The consumer drive to get rid of plastic, and consequent pressure on government and food manufacturers, was huge in 2019. It overshadowed by far the development of sustainable alternatives. Kate Parker, Portfolio Leader for Scion’s Bioproducts and Packaging activities, says, “The entire packaging world is scrambling to meet the global commitments of ‘all packaging being 100% recyclable, reusable or compostable by 2025’. There are also pressures to increase recycled content in our packaging materials. However, this raises issues with food contact compliance of these materials.”
Scientists at Scion, which is based in Rotorua amid our enormous commercial forests, are not just researching alternative forms of sustainable packaging using NZ’s wealth of renewable biomass, but they are supporting our food exporters behind the scenes to interpret and comply with all the different and complex regulations countries impose. This is a fast-moving area, especially post pandemic, and can be very challenging for companies.

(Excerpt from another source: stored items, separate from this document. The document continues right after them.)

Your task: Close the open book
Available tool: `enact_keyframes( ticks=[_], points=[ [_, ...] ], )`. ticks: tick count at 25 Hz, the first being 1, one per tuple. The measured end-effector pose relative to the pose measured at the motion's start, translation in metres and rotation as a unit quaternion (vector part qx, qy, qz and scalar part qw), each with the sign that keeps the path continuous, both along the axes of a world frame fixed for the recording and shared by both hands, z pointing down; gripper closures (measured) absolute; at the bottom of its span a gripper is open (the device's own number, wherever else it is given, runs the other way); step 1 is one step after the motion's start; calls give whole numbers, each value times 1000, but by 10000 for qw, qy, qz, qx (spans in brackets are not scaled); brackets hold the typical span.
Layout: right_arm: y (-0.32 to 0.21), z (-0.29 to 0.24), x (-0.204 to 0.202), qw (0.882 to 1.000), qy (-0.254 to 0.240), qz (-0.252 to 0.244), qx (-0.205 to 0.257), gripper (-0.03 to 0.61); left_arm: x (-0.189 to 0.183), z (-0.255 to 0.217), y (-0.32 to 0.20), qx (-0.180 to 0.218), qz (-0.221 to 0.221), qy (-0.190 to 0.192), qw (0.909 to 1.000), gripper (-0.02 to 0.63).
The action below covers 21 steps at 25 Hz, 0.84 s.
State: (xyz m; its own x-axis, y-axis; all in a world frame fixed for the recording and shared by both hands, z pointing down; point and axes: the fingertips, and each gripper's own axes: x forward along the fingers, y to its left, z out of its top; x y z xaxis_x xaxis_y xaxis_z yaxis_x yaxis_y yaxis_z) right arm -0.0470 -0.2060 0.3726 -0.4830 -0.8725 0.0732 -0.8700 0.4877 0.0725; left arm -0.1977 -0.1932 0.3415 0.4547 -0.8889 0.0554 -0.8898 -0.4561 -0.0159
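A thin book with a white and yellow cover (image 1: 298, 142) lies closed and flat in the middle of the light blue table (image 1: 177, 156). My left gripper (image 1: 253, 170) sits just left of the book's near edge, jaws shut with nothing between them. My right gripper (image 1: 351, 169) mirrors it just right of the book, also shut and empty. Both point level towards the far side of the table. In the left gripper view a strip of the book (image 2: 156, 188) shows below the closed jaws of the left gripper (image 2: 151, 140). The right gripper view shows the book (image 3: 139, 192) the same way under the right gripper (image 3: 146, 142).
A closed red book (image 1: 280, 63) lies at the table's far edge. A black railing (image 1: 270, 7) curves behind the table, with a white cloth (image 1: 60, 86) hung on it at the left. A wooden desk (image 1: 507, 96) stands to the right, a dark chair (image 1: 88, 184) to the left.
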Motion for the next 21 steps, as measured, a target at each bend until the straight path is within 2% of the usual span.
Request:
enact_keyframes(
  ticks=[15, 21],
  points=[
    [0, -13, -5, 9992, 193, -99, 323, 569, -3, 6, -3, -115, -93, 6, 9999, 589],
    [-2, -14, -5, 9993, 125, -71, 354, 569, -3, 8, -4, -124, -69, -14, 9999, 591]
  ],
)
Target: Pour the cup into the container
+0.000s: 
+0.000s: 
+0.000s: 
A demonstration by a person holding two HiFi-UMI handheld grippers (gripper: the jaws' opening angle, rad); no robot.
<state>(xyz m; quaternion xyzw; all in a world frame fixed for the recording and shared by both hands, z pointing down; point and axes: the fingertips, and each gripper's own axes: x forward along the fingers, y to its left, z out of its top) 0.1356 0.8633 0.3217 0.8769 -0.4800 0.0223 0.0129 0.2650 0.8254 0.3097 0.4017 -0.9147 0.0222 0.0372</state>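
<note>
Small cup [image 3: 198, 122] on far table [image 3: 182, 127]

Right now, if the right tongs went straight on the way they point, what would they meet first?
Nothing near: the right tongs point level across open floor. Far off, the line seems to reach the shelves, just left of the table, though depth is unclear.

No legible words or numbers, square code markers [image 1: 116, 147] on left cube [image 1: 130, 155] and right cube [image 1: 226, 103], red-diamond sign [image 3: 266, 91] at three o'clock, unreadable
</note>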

Chemist Eva Gaugler, working in Kate’s Portfolio, has a specific brief to research and advise on technical details around food contact safety and compliance.
Through the NZ China Food Protection Network (NZCFPN), enduring relationships have been established with scientists in China who are helping Eva understand what is acceptable to our biggest export market. There have been visits both ways, which have further strengthened these invaluable partnerships. A key contact is Dr Marco Zhong, director of the National Reference Laboratory for Food Contact Materials (Guandong). Fortunately, he is fluent in English, which is enormously helpful when precise meanings can so easily be lost in translation. Marco spoke at the 2018 Appita Fibre Value Chain conference on “the testing approach for checking compliance – Case study”. (Appita is the Australasian Pulp and Paper Technical Association.)
Another important contact is Professor Chang-Ying Hu, Jinan University, who visited New Zealand in 2018 and met with industry partners to answer their specific questions on Chinese food contact regulations.
In turn, Eva was funded by NZCFPN to visit Jinan University as well as the National Reference Laboratory in China. She says, “You learn so much more easily from a person,” surely a profound truth about education generally.
There are myriad concerns about the use of recycled materials in food packaging – the migration and transfer into the food of potentially hazardous chemicals including (often unknown) impurities, reaction and break-down products, such as mineral oil hydrocarbons, phthalates, limonene etc. As Professor Dame Juliet Gerrard, the Prime Minister’s Chief Science Advisor said with reference to her report to the PM on plastics, we need science on the case now.